The majority of the members of the Falange were young. Ledesma thought that no one over forty-five should be allowed to be a member, and, indeed, the national syndical state set out to be that of the under-forties. A minority were dissatisfied sons of the rich, anxious for the climate, at least, of combat. There were a few dissatisfied ex-socialists and ex-communists. Others were survivors of the old dictator’s Patriotic Union. Many were frustrated members of the middle class, like Ledesma himself, anxious for a more heroic life than they could afford. Most came from the centre of Spain, though Seville was a source of recruits. In Madrid, there was a hard core of Falange taxi-drivers—perhaps because they had seen the middle class at its worst. Students probably composed the largest single group.
4
Funds came from business and from the monarchists, always willing to have their finger in a
new rightist movement, but the party was short of money. Some of the ‘ideology’ was Carlist in phraseology, and so it was scarcely accidental that one of the army officers who told young falangists elementary facts about handling weapons was the retired Colonel Ricardo Rada, who had the same task with the Carlists at a later date.

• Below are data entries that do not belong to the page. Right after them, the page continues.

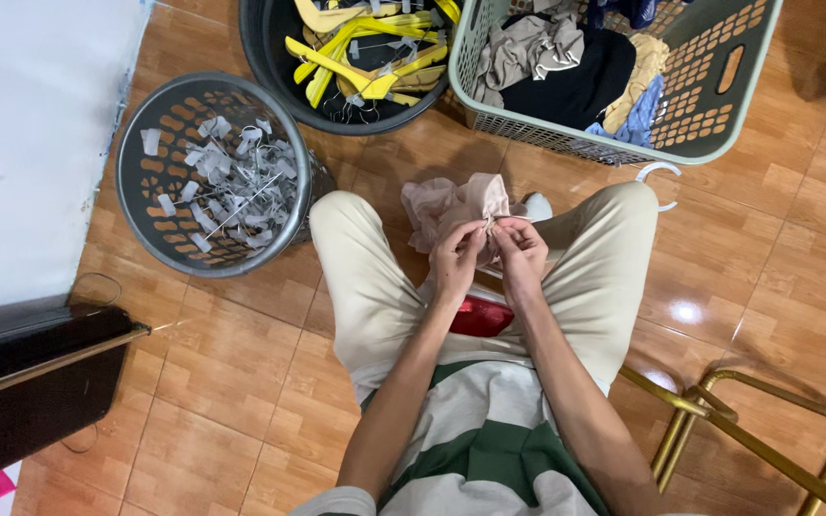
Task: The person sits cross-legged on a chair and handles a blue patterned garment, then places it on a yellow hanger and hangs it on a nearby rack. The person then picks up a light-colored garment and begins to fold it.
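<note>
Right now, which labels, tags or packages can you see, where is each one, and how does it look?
Loose tags: small pale grey-white strips with thin strings, piled inside the round grey basket on the left.
Pink garment: both the left hand and the right hand pinch at something small on it; too small to tell.
No screens or signs.

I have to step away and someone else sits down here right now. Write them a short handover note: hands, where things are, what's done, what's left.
Left hand and right hand both pinch a pale pink garment over the lap, fingertips meeting at a small tag.
Round grey basket at left holds many removed tags.
Black tub holds yellow hangers.
Green laundry basket holds more clothes.
Done: a heap of tags is off. Left: this tag, probably the clothes in the basket.
</note>
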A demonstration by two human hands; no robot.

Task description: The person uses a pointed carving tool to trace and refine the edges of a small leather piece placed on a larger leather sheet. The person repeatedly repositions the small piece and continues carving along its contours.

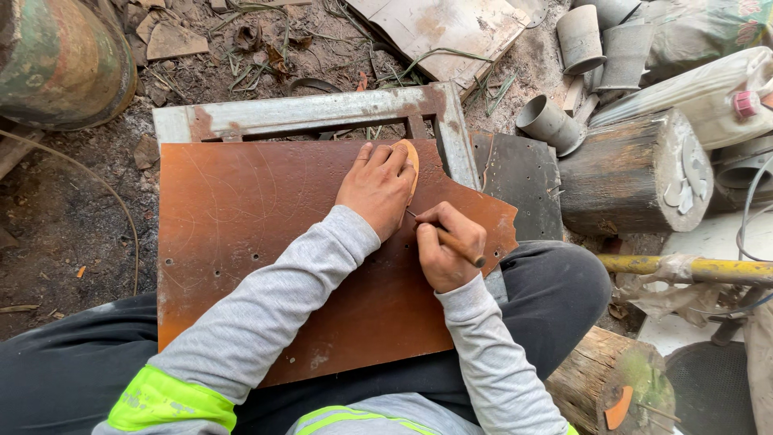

At the other side of the political battle, the party of Cayetano Bolivar, the communist deputy for Málaga, probably numbered in 1933 about 25,000.
1
Its origins were to be sought among the pro-bolshevik sections of both socialist and anarchist movements at the time of the Russian Revolution. In April 1920, a majority of the executive committee of the socialist youth movement had declared themselves in support of the Soviet Union and, after a while, formed themselves into the first Spanish communist party, the Partido Comunista Español. Though they were denounced by their own rank and file, in June of the same year a majority of the socialist party proper pronounced their support of entry into the Comintern, the vote being 8,270 to 5,016, 1,615 abstaining. The socialist trade union, meantime, the UGT, kept to its non-communist position, affiliating to the (Social Democrat) Labour and Socialist International.